Records from a data collection:
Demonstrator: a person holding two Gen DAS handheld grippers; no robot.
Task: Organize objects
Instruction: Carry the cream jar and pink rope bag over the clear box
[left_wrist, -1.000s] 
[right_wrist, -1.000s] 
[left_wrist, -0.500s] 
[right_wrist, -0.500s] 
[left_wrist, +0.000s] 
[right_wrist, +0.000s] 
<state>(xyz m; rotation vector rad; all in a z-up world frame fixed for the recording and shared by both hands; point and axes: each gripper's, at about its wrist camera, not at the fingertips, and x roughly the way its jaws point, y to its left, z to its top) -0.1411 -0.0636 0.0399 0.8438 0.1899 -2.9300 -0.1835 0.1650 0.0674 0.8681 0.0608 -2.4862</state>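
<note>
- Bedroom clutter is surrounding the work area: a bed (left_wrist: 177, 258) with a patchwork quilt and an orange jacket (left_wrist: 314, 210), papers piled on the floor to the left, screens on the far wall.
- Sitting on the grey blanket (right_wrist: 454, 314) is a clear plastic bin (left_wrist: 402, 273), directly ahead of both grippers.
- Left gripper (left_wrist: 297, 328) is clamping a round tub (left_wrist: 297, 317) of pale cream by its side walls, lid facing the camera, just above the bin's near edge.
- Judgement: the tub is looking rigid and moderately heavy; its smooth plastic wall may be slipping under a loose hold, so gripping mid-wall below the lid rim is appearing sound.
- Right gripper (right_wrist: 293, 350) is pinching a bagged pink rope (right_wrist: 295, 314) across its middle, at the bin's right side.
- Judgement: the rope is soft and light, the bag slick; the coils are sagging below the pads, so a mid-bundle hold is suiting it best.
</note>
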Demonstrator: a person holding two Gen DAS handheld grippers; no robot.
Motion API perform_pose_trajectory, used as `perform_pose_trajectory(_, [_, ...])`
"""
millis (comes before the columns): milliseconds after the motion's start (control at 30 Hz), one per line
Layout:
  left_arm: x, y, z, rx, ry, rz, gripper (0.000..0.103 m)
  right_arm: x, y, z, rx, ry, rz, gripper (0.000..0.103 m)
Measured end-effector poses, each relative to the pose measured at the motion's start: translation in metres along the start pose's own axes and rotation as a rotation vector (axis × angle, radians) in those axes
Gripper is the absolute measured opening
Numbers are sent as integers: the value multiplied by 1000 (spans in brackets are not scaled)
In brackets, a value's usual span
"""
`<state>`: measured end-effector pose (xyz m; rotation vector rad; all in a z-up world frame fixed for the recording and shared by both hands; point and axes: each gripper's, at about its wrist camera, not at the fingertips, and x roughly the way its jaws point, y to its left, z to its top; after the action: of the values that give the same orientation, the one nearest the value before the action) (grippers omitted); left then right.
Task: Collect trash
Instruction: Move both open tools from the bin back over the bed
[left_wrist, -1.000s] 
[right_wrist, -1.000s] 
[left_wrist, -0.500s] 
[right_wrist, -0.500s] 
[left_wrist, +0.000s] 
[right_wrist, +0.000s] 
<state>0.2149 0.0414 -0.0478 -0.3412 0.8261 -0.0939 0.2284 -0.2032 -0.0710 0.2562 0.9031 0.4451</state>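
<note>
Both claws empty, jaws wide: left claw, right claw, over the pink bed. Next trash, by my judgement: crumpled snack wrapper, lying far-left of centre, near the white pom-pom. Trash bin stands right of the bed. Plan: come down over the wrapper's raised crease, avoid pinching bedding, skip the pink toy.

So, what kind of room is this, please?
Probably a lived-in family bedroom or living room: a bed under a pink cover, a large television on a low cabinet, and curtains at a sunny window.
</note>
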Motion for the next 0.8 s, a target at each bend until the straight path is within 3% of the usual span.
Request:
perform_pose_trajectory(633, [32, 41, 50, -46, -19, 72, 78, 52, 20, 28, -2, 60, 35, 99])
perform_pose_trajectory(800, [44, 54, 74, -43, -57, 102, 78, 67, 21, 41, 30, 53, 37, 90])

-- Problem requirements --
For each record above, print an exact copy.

-- Your response --
Demonstrator: a person holding two Gen DAS handheld grippers; no robot.
Task: Organize objects
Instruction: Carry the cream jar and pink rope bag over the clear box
[left_wrist, -1.000s] 
[right_wrist, -1.000s] 
[left_wrist, -0.500s] 
[right_wrist, -0.500s] 
[left_wrist, +0.000s] 
[right_wrist, +0.000s] 
<state>(xyz m; rotation vector rad; all in a z-up world frame fixed for the recording and shared by both hands; point and axes: each gripper's, at about its wrist camera, not at the fingertips, and x roughly the way its jaws point, y to its left, z to its top) -0.1411 -0.0636 0.0399 0.8438 0.1899 -2.9300 -0.1835 0.1650 0.0674 0.8681 0.0608 -2.4862</state>
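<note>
- Bedroom clutter is surrounding the work area: a bed (left_wrist: 177, 258) with a patchwork quilt and an orange jacket (left_wrist: 314, 210), papers piled on the floor to the left, screens on the far wall.
- Sitting on the grey blanket (right_wrist: 454, 314) is a clear plastic bin (left_wrist: 402, 273), directly ahead of both grippers.
- Left gripper (left_wrist: 297, 328) is clamping a round tub (left_wrist: 297, 317) of pale cream by its side walls, lid facing the camera, just above the bin's near edge.
- Judgement: the tub is looking rigid and moderately heavy; its smooth plastic wall may be slipping under a loose hold, so gripping mid-wall below the lid rim is appearing sound.
- Right gripper (right_wrist: 293, 350) is pinching a bagged pink rope (right_wrist: 295, 314) across its middle, at the bin's right side.
- Judgement: the rope is soft and light, the bag slick; the coils are sagging below the pads, so a mid-bundle hold is suiting it best.
</note>
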Demonstrator: a person holding two Gen DAS handheld grippers; no robot.
Motion API perform_pose_trajectory, used as `perform_pose_trajectory(_, [_, ...])`
"""
millis (comes before the columns): milliseconds after the motion's start (control at 30 Hz), one per line
Layout:
  left_arm: x, y, z, rx, ry, rz, gripper (0.000..0.103 m)
  right_arm: x, y, z, rx, ry, rz, gripper (0.000..0.103 m)
Measured end-effector poses, each relative to the pose measured at the motion's start: translation in metres along the start pose's own axes and rotation as a rotation vector (axis × angle, radians) in those axes
Gripper is the absolute measured opening
Numbers are sent as integers: the value multiplied by 1000 (spans in brackets are not scaled)
In brackets, a value's usual span
"""
`<state>`: measured end-effector pose (xyz m; rotation vector rad; all in a z-up world frame fixed for the recording and shared by both hands; point and axes: each gripper's, at about its wrist camera, not at the fingertips, and x roughly the way its jaws point, y to its left, z to its top; after the action: of the values that give the same orientation, the one nearest the value before the action) (grippers omitted); left then right.
Task: Collect trash
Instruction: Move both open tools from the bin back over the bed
[left_wrist, -1.000s] 
[right_wrist, -1.000s] 
[left_wrist, -0.500s] 
[right_wrist, -0.500s] 
[left_wrist, +0.000s] 
[right_wrist, +0.000s] 
<state>0.2149 0.0414 -0.0478 -0.3412 0.8261 -0.0939 0.2284 -0.2032 -0.0710 0.2562 0.9031 0.4451</state>
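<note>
Both claws empty, jaws wide: left claw, right claw, over the pink bed. Next trash, by my judgement: crumpled snack wrapper, lying far-left of centre, near the white pom-pom. Trash bin stands right of the bed. Plan: come down over the wrapper's raised crease, avoid pinching bedding, skip the pink toy.

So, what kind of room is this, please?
Probably a lived-in family bedroom or living room: a bed under a pink cover, a large television on a low cabinet, and curtains at a sunny window.
</note>
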Motion for the next 0.8 s, a target at each bend until the straight path is within 3% of the usual span.
Request:
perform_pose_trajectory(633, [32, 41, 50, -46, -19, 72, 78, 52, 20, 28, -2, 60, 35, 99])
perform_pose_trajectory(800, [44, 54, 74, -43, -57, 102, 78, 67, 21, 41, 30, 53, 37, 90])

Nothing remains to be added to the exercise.